Cardiac Acetylation in Metabolic Diseases

Emilie Dubois-Deruy  1 Yara El Masri  1 Annie Turkieh  1 Philippe Amouyel  1 Florence Pinet  1 Jean-Sébastien Annicotte  1
Affiliations
Review

Cardiac Acetylation in Metabolic Diseases

Emilie Dubois-Deruy et al. Biomedicines. .

Abstract

Lysine acetylation is a highly conserved mechanism that affects several biological processes such as cell growth, metabolism, enzymatic activity, subcellular localization of proteins, gene transcription or chromatin structure. This post-translational modification, mainly regulated by lysine acetyltransferase (KAT) and lysine deacetylase (KDAC) enzymes, can occur on histone or non-histone proteins. Several studies have demonstrated that dysregulated acetylation is involved in cardiac dysfunction, associated with metabolic disorder or heart failure. Since the prevalence of obesity, type 2 diabetes or heart failure rises and represents a major cause of cardiovascular morbidity and mortality worldwide, cardiac acetylation may constitute a crucial pathway that could contribute to disease development. In this review, we summarize the mechanisms involved in the regulation of cardiac acetylation and its roles in physiological conditions.
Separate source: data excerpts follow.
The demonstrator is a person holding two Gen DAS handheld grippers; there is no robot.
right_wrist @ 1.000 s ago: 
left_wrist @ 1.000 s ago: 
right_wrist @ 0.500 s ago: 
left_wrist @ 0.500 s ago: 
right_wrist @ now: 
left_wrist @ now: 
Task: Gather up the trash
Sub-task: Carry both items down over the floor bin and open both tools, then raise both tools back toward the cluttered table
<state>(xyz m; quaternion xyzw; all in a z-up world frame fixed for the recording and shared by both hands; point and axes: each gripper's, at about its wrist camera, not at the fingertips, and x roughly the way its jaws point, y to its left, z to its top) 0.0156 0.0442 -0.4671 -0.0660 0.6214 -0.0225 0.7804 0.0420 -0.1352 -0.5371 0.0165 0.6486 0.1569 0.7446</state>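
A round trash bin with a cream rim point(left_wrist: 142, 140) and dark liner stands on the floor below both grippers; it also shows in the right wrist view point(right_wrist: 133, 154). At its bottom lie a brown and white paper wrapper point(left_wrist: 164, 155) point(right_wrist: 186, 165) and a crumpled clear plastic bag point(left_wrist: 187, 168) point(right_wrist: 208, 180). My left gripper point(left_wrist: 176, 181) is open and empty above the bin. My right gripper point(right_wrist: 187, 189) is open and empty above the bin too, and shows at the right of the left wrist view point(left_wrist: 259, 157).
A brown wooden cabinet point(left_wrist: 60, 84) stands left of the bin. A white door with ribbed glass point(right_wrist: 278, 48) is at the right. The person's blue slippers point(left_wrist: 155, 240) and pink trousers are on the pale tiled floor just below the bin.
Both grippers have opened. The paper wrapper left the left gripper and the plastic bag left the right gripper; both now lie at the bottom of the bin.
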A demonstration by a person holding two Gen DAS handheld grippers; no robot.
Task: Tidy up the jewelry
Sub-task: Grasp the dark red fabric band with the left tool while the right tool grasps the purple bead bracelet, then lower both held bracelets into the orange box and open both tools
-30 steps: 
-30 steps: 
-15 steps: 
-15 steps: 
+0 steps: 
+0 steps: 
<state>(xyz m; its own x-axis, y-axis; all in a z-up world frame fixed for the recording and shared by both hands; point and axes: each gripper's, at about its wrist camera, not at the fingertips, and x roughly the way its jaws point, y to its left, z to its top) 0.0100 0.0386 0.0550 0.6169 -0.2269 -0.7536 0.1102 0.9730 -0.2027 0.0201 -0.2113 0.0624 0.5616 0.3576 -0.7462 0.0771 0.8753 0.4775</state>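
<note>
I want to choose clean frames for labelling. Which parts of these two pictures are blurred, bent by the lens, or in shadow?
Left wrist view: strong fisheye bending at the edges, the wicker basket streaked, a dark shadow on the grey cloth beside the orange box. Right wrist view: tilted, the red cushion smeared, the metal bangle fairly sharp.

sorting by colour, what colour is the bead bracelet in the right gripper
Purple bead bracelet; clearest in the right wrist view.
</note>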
In addition, we highlight the effects of cardiac acetylation in physiopathology, with a focus on obesity, type 2 diabetes and heart failure. This review sheds light on the major role of acetylation in cardiovascular diseases and emphasizes KATs and KDACs as potential therapeutic targets for heart failure.

Keywords: acetylation; diabetes; enzymes; heart; heart failure; obesity.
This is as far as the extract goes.